Scritte ignobili nel Giorno del ricordo

Scritte che offendono la memoria dei martiri delle Foibe appaiono sulla targa toponomastica di largo Vittime delle Foibe Istriane proprio nella Giornata del Ricordo, quando una delegazione di Alleanza Nazionale va sul posto per deporre una corona di fiori. A denunciarlo è il senatore di An Domenico Gramazio, che ieri era a capo della delegazione. Sull’accaduto il senatore ha annunciato la presentazione di un’interrogazione parlamentare urgente. «La memoria delle vittime - osserva Gramazio - è stata offesa anche con volantini inneggianti alle Brigate e alle milizie del comunista Tito». An presenterà anche una denuncia all’autorità giudiziaria nella speranza che gli autori di questo atto di intolleranza vengano rintracciati al più presto.

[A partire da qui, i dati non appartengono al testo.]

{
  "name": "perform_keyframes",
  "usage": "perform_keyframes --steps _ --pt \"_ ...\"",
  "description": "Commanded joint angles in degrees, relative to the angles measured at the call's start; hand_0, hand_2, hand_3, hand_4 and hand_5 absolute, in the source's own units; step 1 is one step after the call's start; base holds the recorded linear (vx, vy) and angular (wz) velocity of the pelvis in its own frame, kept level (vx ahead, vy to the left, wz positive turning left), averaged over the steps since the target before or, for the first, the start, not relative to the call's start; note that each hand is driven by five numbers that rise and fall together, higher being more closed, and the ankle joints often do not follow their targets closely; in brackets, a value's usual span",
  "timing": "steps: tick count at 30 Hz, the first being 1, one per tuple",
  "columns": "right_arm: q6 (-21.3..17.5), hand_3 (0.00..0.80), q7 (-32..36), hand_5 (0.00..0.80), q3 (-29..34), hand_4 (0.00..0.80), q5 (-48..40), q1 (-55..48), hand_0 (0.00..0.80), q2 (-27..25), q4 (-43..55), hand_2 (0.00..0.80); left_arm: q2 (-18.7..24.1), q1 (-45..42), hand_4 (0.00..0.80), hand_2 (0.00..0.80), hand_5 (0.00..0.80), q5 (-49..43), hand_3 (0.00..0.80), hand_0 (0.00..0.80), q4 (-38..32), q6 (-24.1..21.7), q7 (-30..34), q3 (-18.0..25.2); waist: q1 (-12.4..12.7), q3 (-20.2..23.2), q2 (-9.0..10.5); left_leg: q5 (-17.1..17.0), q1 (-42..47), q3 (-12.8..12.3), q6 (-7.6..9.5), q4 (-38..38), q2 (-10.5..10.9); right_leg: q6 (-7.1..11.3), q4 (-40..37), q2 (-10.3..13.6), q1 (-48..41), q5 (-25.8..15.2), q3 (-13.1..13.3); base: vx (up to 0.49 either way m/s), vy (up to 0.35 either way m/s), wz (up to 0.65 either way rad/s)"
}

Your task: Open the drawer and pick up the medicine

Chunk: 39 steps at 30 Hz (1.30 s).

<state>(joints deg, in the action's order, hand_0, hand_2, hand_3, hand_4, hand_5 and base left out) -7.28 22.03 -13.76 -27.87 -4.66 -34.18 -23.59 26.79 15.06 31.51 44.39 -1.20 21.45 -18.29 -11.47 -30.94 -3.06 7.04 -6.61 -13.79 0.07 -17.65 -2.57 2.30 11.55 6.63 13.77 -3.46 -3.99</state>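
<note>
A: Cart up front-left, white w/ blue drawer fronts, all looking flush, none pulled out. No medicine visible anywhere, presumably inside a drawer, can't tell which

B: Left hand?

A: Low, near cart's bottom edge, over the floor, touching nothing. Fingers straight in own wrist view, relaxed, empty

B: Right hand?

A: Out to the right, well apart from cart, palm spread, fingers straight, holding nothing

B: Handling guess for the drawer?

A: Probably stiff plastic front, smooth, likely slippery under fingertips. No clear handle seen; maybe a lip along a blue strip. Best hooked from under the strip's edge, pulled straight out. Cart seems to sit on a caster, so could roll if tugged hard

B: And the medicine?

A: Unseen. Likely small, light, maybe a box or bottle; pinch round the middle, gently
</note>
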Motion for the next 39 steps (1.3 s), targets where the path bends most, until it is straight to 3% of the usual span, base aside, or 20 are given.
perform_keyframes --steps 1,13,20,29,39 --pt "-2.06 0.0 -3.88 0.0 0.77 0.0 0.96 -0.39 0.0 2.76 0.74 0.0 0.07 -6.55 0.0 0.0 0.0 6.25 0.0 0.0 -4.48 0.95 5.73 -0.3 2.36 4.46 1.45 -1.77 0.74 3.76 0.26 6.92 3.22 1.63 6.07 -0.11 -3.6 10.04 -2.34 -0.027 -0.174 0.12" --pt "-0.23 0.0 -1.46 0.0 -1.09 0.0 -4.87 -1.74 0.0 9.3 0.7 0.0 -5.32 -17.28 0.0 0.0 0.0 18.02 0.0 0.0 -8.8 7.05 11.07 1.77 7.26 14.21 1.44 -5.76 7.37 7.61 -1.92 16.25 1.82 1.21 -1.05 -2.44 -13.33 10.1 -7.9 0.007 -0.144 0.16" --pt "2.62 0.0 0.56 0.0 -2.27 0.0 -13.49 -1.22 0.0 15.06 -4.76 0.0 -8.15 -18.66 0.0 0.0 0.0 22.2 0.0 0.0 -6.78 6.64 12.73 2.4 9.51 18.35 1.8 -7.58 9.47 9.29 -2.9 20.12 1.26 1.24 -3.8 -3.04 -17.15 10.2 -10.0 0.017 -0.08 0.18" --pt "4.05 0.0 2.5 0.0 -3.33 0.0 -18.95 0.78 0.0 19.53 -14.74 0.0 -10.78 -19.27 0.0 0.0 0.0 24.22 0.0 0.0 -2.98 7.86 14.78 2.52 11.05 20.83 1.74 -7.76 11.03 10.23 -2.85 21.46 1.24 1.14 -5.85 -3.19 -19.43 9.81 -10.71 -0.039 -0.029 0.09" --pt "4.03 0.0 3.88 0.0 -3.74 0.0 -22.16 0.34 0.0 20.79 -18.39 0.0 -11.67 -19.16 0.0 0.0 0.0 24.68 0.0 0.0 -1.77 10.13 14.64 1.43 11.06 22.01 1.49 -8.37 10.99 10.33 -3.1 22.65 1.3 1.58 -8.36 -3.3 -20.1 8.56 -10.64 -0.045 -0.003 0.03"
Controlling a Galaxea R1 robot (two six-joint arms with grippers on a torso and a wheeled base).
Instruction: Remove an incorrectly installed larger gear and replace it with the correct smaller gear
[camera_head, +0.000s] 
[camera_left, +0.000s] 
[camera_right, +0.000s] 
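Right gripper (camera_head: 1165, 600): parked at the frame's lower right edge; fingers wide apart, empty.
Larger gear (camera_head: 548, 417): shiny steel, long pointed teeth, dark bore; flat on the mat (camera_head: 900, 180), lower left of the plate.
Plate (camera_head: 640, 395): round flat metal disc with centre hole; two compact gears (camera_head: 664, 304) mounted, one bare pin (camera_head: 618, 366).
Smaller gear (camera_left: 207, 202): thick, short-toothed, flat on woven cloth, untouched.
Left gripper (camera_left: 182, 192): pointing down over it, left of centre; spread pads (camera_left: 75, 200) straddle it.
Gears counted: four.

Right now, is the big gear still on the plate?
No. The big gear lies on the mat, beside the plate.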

«Le scritte apparse - osserva il senatore - sono di una gravità inaudita e ci devono far riflettere su quanto ancora nel nostro paese sia diffusa la cultura del negazionismo storico alimentata spesso da chi, per anni, ha voluto relegare questa pagina di storia nell’oblio più profondo». E ancora: «Denunciamo questa ennesima provocazione dei nuovi gruppi dell’ultrasinistra firmatari del volantino che ha cambiato la toponomastica del largo intitolato ai martiri delle Foibe. Volantino e targhe sono state sequestrate dalle forze di polizia intervenute sul luogo». La delegazione guidata da Gramazio ha deposto una corona di fiori al monumento che, sempre nel quartiere Giuliano Dalmata, ricorda le vittime delle milizie comuniste di Tito e l’esodo degli italiani dalle terre dell’Istria, di Fiume e della Dalmazia. Insieme al senatore di An c’erano suo figlio Luca, consigliere comunale, il consigliere provinciale Giorgio Tamborra, il comandante della Divisione Folgore Giuseppe Palumbo e il consigliere del XII municipio Marco Cacciotti. Gramazio ha ricordato «il sacrificio di migliaia di nostri connazionali vittime della ferocia del maresciallo Tito e l’esodo di 350mila tra uomini, donne e bambini costretti ad abbandonare le loro terre per fuggire dall’orrore del regime comunista jugoslavo». Una dura condanna alle scritte apparse contro i martiri delle Foibe arriva anche dal vicepresidente della Camera Giorgia Meloni: «È l’ennesimo atto di beffa e violenza contro la nostra storia nazionale: vergogna». Secondo il parlamentare di An Fabio Rampelli l’atto vandalico «non è un fatto isolato» ma trova terreno fertile nel «silenzio delle Regioni, delle Province, dei Comuni a guida di sinistra». Un fatto «sintomatico di un ostracismo culturale strisciante che offre penosa copertura a vandali ed estremisti come quelli che si sono resi protagonisti di questo gesto incivile».